Economists are genuinely puzzled by all this. There are several explanations, each of which has a different implication for Mr Bush's second term. None of them are terribly good.

  • The most gloomy theory is that America's economy is, in fact, rather more fragile than the current statistics suggest (and most forecasters presume). Debt-laden American consumers, so the argument goes, will not be able to sustain their current spending patterns, particularly if the housing bubble bursts. Low long-term interest rates, far from being out of kilter, are actually an accurate sign of incipient economic weakness. Mr Bush's second term, in other words, may see another sharp slowdown - not a good backdrop to his domestic revolution.

  • A more hopeful argument for Mr Bush is that there has been a deeper "structural" change in the investment markets in favour of bonds. A new theory on Wall Street is that domestic pension funds are shifting more of their cash into long-term bonds in advance of possible regulatory changes from Washington. Asia's central banks have also been buying Treasury bonds to stop their currencies appreciating against the dollar; that demand has certainly pushed down the yields on American bonds, but nobody really knows by how much or how much longer the Asians will continue to be such unchoosy investors. If the Asians were to moderate their appetite, interest rates would shoot up.

  • A third theory is that investors are so convinced by the Fed's record as an inflation-slayer that they don't need higher rates on long-term bonds. Overall inflation is indeed much lower than it was a generation ago. But plenty of aspects of America's economy should spook even the most trusting admirer of Alan Greenspan (not to mention the Fed chairman himself). These include that worsening budget outlook and America's rising reliance on foreign capital.

  • Which leaves the last possibility: that the financial markets have temporarily mispriced the risks involved.
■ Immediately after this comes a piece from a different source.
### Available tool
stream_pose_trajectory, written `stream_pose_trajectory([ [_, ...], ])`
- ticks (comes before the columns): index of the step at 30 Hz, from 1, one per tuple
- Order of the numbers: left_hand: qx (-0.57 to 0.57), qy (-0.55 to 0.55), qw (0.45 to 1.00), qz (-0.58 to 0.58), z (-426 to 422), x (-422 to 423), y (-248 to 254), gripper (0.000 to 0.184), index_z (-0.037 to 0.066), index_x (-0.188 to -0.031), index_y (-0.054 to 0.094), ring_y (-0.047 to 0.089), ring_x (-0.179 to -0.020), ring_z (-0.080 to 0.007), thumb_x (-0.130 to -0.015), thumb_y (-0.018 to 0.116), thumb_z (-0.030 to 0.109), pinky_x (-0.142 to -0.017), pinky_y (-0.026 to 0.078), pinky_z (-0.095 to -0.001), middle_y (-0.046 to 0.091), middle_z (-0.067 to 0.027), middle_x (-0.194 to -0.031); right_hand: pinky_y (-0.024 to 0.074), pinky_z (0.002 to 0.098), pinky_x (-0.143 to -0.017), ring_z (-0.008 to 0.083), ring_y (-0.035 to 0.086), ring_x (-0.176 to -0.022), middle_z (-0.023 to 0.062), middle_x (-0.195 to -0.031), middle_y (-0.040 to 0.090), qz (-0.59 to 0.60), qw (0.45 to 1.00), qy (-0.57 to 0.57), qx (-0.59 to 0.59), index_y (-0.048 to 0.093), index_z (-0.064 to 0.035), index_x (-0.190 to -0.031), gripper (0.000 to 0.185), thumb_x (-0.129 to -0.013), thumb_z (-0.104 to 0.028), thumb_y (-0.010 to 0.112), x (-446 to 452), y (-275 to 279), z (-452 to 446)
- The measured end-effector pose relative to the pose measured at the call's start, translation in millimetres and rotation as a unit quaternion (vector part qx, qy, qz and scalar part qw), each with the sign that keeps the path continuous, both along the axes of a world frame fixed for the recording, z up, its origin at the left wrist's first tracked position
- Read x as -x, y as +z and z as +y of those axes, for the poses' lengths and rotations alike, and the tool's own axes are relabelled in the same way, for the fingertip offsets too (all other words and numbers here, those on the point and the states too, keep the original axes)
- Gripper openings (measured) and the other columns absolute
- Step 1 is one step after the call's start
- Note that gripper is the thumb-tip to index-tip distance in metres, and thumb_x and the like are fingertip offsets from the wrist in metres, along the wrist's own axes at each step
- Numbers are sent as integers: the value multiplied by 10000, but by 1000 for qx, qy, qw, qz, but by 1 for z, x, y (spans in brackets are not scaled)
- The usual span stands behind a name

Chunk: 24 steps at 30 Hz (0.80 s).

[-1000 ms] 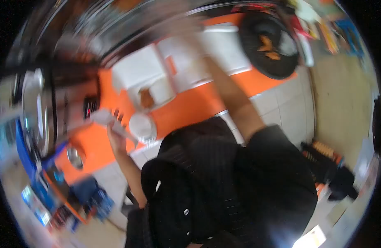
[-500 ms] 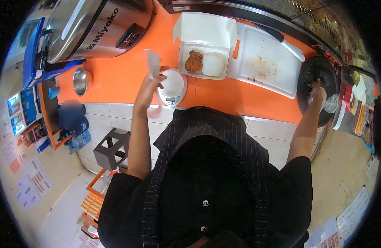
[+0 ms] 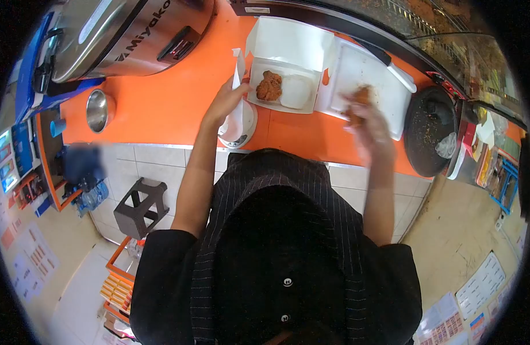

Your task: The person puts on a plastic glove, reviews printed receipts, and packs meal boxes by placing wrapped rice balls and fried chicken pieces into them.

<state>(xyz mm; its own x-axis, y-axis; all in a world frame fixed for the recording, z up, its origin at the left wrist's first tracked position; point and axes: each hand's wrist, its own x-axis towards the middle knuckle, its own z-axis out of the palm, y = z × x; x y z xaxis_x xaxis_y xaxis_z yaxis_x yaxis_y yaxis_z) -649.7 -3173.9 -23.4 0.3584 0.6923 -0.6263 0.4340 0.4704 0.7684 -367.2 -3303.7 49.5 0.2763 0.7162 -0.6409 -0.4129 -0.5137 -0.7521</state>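
My left hand [image 3: 223, 102] pinches a white paper sheet or sleeve [image 3: 236, 122], upright over the white kitchen scale [image 3: 250, 122] and partly hiding it. In my right hand [image 3: 374, 131], inside a clear plastic glove, is a piece of fried chicken [image 3: 360, 102], blurred by motion above the white cutting board [image 3: 394, 95]. Between my hands stands an open white takeaway box [image 3: 291, 37]. It contains another piece of fried chicken [image 3: 269, 86] on the left and a white mound, probably rice [image 3: 296, 92], on the right.
A black-handled knife with a white part [image 3: 402, 76] lies along the board's far edge. Right of it sits a round black dish [image 3: 417, 135] with crumbs. A large Miyako cooker [image 3: 133, 43] and a metal bowl [image 3: 98, 110] stand left. A glass case [image 3: 449, 43] borders the back.
My right hand has moved left from the black dish to over the cutting board, now with fried chicken in it. The left hand has shifted slightly right and up with the paper.
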Motion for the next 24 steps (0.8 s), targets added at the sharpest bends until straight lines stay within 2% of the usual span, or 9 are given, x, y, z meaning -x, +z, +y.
stream_pose_trajectory([
  [1,13,-3,1000,1,2,2,1,634,-27,-1330,375,527,-1047,-224,-787,547,254,-889,400,-331,542,-149,-1170,426,240,-613,88,498,-700,11,-858,550,82,996,-9,-22,548,-47,-1131,349,-809,-165,613,23,-7,10],
  [3,20,-2,1000,-7,3,5,-4,628,-23,-1331,374,526,-1052,-222,-791,550,245,-890,403,-328,547,-143,-1163,441,260,-587,101,523,-702,30,-857,570,114,992,45,-14,507,-41,-1137,378,-791,-132,632,49,-28,22],
  [7,-15,1,999,-46,2,8,-5,633,-6,-1344,362,519,-1073,-223,-794,559,238,-915,395,-335,545,-139,-1183,444,280,-555,125,540,-713,46,-822,561,81,994,57,49,470,-37,-1138,390,-795,-116,638,59,-71,39],
  [11,-10,-20,997,-70,4,11,-13,655,3,-1356,350,508,-1103,-230,-782,575,222,-957,370,-344,518,-146,-1242,458,301,-558,152,553,-727,66,-835,566,70,993,46,78,480,-34,-1103,352,-811,-148,639,72,-82,57],
  [14,-96,-12,990,-100,4,14,-11,668,3,-1358,352,491,-1136,-234,-772,589,216,-980,352,-346,500,-149,-1269,478,312,-597,171,562,-743,73,-857,569,55,993,46,97,491,-25,-1113,370,-818,-189,642,71,-70,68],
  [15,-76,-8,991,-106,5,15,-16,657,0,-1348,366,491,-1141,-236,-766,588,209,-985,351,-344,506,-154,-1259,486,315,-616,177,564,-750,76,-868,571,52,992,47,107,493,-22,-1124,384,-819,-202,643,69,-65,69],
  [18,-17,-3,995,-96,13,22,-9,642,-5,-1330,392,483,-1159,-237,-754,592,197,-1002,341,-339,519,-161,-1237,486,315,-683,193,562,-751,80,-870,564,-244,960,104,93,507,0,-1152,444,-815,-253,645,65,-64,58],
  [21,-34,-4,993,-117,12,25,-15,664,0,-1356,353,486,-1134,-240,-777,575,238,-978,353,-351,511,-159,-1236,472,323,-749,199,575,-816,108,-915,578,-393,898,162,116,514,1,-1177,501,-793,-296,640,61,-72,50],
  [24,18,5,995,-101,14,27,-16,650,-10,-1334,383,487,-1152,-254,-760,596,208,-992,351,-352,513,-175,-1238,448,344,-806,217,564,-915,131,-986,572,-411,891,157,107,546,-15,-1146,487,-775,-319,624,72,-58,49],
])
Investors are too complacent about inflation and about America's enormous budget and current-account imbalances. If that theory is correct, long-term interest rates could rise sharply and suddenly.

I lean towards 1 or 4 but would tend to see elements of all the alternatives at work. I would lay out a thesis like this. Foreign central banks are distorting the market process for interest rates and risk premium by involvement in the UST bonds and agency assets. Asset managers also buy the "gloomy" economy scenario that Fed hikes are capped by the interest rate dependence of a liquidity induced recovery. The inflation picture is mixed with booming commodity markets and low capacity utilization rates. The last factor is that the markets are willing to discount the U.S. fiscal deficit and resulting trade imbalance because it has persisted since the Reagan years.

Whatever the causes of the yield curve flattening it is difficult to believe investors won't dump the long-end for the safety of the short-end at some point this year.